Task prompt ->
Using the records below, write out again exactly the lines that begin at the line containing "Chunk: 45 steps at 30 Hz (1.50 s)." and end at the line containing "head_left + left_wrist", and no other lines.

Records ->
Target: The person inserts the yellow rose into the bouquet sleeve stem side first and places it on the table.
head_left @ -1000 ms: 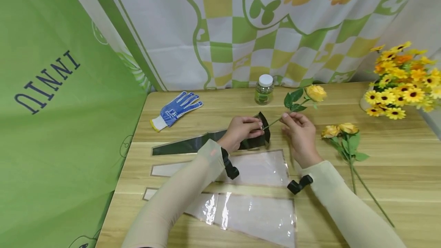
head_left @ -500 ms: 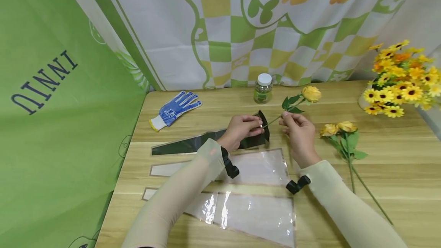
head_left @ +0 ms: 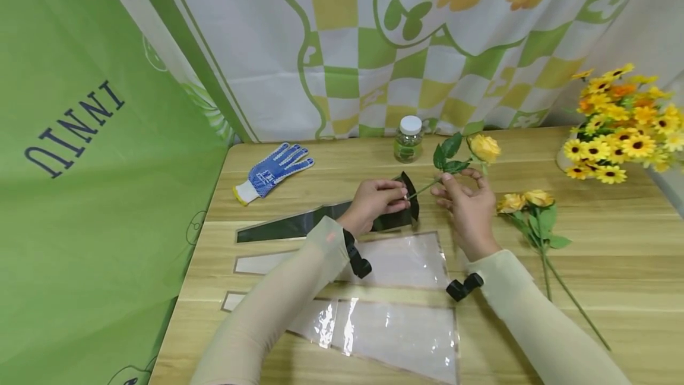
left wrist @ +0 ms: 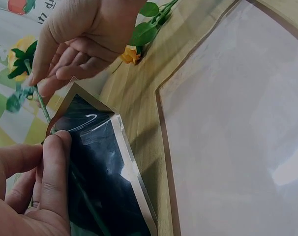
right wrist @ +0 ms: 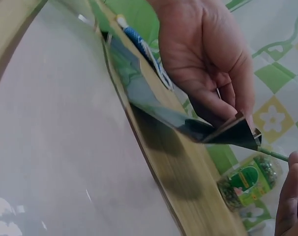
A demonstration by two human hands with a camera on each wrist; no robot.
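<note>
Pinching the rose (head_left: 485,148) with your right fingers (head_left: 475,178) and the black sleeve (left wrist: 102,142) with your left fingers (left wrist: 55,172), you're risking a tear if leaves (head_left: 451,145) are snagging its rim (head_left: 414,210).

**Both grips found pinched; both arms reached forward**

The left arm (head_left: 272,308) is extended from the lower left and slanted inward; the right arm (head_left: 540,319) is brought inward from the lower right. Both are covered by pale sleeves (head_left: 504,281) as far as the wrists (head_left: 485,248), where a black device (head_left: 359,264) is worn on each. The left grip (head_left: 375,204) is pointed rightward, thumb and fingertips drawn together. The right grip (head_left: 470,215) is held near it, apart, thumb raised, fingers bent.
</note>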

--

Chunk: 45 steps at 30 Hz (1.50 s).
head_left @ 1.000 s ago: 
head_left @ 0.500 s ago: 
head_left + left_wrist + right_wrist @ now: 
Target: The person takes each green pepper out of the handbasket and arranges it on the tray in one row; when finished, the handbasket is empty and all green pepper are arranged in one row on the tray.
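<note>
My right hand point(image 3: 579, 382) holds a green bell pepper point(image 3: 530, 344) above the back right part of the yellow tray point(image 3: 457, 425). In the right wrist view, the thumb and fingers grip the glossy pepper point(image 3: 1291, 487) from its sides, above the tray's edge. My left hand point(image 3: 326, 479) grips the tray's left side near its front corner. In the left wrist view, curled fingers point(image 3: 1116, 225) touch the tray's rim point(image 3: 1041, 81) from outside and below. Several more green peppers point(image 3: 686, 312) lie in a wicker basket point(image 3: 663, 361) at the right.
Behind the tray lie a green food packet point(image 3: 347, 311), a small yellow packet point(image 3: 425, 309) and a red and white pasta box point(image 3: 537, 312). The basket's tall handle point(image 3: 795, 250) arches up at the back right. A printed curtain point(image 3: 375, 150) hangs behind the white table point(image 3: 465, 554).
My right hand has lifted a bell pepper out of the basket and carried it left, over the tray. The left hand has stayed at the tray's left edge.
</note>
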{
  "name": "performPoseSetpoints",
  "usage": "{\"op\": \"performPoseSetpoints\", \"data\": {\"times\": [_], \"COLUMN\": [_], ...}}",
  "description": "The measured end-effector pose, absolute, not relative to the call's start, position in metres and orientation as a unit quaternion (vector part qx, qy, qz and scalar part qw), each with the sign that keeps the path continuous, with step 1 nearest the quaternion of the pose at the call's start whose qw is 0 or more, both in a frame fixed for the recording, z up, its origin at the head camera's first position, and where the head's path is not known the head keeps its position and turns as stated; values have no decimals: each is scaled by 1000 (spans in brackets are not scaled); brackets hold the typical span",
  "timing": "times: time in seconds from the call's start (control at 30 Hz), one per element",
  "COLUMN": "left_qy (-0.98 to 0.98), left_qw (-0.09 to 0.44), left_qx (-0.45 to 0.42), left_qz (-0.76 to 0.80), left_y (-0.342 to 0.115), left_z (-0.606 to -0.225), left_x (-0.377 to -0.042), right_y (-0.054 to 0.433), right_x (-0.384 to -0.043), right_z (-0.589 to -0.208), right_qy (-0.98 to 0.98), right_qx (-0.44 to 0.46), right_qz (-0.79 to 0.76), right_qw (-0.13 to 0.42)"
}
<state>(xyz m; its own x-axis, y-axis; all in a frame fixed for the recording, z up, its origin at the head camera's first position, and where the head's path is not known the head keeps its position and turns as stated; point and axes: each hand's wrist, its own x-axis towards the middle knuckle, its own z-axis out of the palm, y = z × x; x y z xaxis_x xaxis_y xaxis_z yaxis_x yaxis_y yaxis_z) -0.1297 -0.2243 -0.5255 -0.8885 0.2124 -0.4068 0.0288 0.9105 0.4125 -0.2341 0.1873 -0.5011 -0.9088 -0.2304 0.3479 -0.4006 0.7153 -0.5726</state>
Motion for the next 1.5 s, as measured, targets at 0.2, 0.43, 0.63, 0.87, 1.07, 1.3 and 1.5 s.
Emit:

Completed task ->
Chunk: 45 steps at 30 Hz (1.50 s).
head_left @ 1.000 s ago: 
head_left @ 0.500 s ago: 
head_left + left_wrist + right_wrist @ now: 

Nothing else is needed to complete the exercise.